Al igual que al perro que se enreda entre las mantas, ladrando cuando no encuentra la salida, los hay preocupados por el monstruoso volumen que generará la deuda pública en los próximos años. Esa responsabilidad que es capaz de caminar sobre los muertos, los pobres y los desempleados como ciertos hechiceros caminan sobre el fuego es, sin duda, admirable. Que los estados se endeuden parece algo indigno, desaseado, un síntoma o condena de subdesarrollo. Pero endeudarse -e incluso no pagar las deudas- lo han hecho todos los gobiernos durante siglos: lamento decirle a mis amigos anarcocapitalistas que la deuda pública no es un invento de la serpiente keynesiana. En el muy conocido libro de Carmen Reinhart y Kennerth Rogoff Esta vez es distinto queda perfectamente documentado cómo los estados llevan siglos endeudándose -y a menudo no devolviendo las perras-. Entre principios del siglo XVI y principios del XIX España declaró seis veces la bancarrota. Francia faltó a sus obligaciones de deuda externa en ocho ocasiones, como ha ocurrido en los últimos tres siglos a Portugal, Prusia, Grecia, Austria, las primeras ciudades- estado de la península italiana. Rusia, Turquía o Egipto han mantenido durante décadas deudas cronificadas que finalmente no pagaron. Gran Bretaña aguantó una deuda pública superior al 40% de su PIB -derivada de los gastos extraordinarios de las guerras napoleónicas- las durante todo el expansivo periodo victoriano. Alemania no llegó a pagar ni el 15% del montante de las reparaciones de guerra en el siglo XX. La deuda pública japonesa supera al 200% de su PIB y acaba de aprobar un plan inicial dotado con 40.000 millones de dólares.
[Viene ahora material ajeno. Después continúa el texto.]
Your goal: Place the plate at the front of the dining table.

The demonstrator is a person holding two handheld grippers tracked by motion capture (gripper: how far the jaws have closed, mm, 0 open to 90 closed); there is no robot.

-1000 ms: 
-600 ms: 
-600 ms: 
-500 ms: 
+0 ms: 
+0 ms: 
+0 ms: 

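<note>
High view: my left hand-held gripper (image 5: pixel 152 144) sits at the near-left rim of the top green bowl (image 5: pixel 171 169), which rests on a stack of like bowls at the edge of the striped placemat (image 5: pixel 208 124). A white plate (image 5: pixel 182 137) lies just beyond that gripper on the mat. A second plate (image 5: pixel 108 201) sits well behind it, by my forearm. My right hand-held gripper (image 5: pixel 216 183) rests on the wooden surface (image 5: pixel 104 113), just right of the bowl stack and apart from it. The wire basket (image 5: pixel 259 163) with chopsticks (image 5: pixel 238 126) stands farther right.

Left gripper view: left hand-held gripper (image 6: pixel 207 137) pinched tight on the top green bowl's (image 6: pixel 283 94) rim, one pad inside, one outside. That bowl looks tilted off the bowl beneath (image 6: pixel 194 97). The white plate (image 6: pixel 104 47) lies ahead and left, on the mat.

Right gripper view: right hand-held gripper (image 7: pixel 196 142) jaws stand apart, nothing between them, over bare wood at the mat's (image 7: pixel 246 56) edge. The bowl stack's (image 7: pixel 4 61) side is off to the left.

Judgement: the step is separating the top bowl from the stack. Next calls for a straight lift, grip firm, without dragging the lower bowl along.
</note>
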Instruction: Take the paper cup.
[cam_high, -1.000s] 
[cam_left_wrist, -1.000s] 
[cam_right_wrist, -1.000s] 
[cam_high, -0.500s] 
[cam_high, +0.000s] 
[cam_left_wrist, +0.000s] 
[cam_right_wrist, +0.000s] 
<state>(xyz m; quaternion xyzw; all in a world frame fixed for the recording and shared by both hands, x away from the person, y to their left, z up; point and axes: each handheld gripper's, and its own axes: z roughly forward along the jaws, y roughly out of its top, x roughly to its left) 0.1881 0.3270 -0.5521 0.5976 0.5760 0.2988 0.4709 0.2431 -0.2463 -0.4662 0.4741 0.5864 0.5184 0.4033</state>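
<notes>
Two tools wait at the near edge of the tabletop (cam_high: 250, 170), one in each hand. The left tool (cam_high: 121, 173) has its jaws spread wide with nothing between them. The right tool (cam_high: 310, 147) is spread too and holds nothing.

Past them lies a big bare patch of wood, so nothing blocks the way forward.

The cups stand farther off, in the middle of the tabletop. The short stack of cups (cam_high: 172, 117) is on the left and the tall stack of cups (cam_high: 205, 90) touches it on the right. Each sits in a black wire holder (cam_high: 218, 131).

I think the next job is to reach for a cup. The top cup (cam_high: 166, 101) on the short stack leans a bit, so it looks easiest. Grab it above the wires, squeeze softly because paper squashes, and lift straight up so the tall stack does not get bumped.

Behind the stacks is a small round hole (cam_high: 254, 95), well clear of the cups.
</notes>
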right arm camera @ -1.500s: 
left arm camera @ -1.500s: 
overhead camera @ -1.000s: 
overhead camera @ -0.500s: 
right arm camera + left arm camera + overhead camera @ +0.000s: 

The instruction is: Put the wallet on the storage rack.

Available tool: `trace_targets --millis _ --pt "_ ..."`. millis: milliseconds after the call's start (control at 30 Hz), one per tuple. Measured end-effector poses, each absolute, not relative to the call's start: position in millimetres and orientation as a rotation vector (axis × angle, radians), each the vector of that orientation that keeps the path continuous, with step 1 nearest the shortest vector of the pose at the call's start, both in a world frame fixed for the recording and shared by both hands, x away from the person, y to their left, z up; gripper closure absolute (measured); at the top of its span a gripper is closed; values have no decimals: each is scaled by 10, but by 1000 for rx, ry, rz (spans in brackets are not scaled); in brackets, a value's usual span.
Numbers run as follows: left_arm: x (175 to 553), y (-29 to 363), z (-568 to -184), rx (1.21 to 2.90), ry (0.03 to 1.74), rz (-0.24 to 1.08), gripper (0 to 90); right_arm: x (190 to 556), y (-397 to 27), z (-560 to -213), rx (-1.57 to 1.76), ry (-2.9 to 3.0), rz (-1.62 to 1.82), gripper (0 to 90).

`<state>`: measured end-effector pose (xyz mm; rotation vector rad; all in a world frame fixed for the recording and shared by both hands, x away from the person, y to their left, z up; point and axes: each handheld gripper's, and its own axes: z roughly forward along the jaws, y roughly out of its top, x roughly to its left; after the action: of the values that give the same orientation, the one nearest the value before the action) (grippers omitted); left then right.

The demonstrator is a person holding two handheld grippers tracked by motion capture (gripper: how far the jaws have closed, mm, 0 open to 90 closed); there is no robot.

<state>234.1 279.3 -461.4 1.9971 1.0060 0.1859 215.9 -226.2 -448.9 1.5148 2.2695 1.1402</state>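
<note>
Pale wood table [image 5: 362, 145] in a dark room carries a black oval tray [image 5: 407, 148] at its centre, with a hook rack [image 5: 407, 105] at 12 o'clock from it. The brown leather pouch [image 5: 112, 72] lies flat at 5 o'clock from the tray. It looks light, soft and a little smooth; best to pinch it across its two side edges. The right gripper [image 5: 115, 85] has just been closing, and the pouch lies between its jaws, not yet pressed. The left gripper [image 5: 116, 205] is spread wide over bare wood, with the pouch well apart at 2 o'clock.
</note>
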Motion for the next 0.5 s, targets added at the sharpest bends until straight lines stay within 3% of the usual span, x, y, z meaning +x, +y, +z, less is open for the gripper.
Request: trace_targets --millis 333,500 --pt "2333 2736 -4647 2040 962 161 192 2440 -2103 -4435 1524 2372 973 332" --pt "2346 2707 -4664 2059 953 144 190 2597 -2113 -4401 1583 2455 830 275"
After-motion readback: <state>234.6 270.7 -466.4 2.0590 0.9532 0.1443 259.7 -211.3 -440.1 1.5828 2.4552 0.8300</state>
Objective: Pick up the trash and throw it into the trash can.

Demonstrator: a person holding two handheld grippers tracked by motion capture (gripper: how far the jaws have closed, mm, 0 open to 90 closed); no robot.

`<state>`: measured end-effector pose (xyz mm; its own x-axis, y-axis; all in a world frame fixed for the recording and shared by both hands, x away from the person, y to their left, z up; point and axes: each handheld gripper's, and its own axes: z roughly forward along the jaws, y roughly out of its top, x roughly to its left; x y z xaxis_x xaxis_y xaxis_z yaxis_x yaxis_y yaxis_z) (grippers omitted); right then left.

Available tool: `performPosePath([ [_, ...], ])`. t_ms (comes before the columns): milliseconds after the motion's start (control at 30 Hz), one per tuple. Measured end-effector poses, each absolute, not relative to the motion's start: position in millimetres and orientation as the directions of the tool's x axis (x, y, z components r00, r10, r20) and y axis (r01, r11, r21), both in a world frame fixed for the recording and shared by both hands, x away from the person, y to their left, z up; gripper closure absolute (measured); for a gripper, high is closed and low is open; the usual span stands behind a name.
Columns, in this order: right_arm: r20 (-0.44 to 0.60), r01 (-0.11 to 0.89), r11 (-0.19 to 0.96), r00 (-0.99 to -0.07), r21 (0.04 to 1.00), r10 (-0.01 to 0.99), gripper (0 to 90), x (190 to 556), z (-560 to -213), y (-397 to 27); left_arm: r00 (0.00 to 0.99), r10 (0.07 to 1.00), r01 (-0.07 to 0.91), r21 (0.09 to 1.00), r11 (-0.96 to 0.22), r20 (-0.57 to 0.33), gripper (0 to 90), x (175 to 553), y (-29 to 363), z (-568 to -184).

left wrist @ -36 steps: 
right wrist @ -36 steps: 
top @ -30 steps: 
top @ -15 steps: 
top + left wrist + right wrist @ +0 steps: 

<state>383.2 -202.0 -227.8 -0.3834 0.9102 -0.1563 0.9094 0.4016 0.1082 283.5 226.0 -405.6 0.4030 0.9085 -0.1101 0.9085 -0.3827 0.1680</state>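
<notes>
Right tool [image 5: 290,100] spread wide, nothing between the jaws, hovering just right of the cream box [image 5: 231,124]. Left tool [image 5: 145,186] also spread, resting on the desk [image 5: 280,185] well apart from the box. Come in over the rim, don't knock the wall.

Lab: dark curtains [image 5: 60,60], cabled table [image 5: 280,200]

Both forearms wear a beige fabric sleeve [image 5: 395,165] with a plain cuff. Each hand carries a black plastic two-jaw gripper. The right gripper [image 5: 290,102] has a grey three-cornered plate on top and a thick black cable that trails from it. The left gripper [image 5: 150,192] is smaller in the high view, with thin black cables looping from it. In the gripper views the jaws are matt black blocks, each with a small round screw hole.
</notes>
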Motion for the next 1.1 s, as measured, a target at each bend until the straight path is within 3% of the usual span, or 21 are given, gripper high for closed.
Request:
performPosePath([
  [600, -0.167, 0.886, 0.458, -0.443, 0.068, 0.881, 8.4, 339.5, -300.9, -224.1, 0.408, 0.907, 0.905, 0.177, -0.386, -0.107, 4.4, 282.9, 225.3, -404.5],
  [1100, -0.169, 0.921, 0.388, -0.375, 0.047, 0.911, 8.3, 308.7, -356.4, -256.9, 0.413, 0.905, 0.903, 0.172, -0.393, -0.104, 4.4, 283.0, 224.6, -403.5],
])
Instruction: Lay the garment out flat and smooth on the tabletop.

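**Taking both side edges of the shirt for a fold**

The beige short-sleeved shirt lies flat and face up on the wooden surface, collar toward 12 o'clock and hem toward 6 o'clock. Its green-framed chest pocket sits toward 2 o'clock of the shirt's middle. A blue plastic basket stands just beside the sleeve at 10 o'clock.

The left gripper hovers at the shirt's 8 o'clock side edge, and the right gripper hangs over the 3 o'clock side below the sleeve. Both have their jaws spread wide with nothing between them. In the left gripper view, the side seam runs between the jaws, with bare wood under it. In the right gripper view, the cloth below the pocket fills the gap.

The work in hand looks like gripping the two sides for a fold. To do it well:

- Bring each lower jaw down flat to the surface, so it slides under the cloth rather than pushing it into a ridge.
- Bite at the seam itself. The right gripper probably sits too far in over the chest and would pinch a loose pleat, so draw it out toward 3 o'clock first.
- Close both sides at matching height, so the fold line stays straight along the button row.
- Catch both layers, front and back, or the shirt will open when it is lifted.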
Ni se puede ni se debe -supongo- darle a la manivela de la deuda como si no hubiera un mañana. Siempre lo hay. Pero que la deuda es un instrumento político más tanto en situaciones de normalidad relativa o de coyunturas críticas resulta una obviedad. En este momento crítico condicionar el acceso de los fondos del MEDE (250.000 euros) a reformar economías que se balancean sobre el colapso no es un error de cálculo egoísta, sino una estupidez suicida. Un acceso al MEDE con mínimas exigencias, los 200.000 millones del Banco Europeo de Inversiones y otros 100.000 del sistema de reaseguro de empleo (SURE) para cofinanciar ERTES son un primer paso, pero los gobiernos son incapaces de ponerse de acuerdo en ese programa mínimo. Y la tormenta arrecia.

Desde hace días esta pequeña ciudad parece que retiene el aliento. Se detecta un cansancio obvio con solo deambular por las calles desiertas. Por los intersticios del confinamiento - incluso aquel que tiene la nevera llena y conexión a plataformas digitales - empieza a filtrarse la desconfianza. Porque los signos de lo que vendrá son cada vez más evidentes. La sospecha que después de salir preferiremos volver cuanto antes. Es una insensatez contarle a la gente que los hoteles van a abrir en mes y medio, al menos que se resignen a tener como clientes al polvo y las cucarachas. Anoche salió del Parque García Sanabria un mendigo rubio y sucio con las piernas torturadas por varices. Estaba borracho. Me miró a mí. Luego miró al perro, señaló al cielo, apestoso y extático, y gritó con todas sus fuerzas:

-¡Es el fin del mundo! ¡El fin del mundo! ¡El fin del mundo!

Desde una ventana iluminada se oyó un vozarrón furibundo:

-¡Cállate, joputa! ¡Haberte sacado unas oposiciones!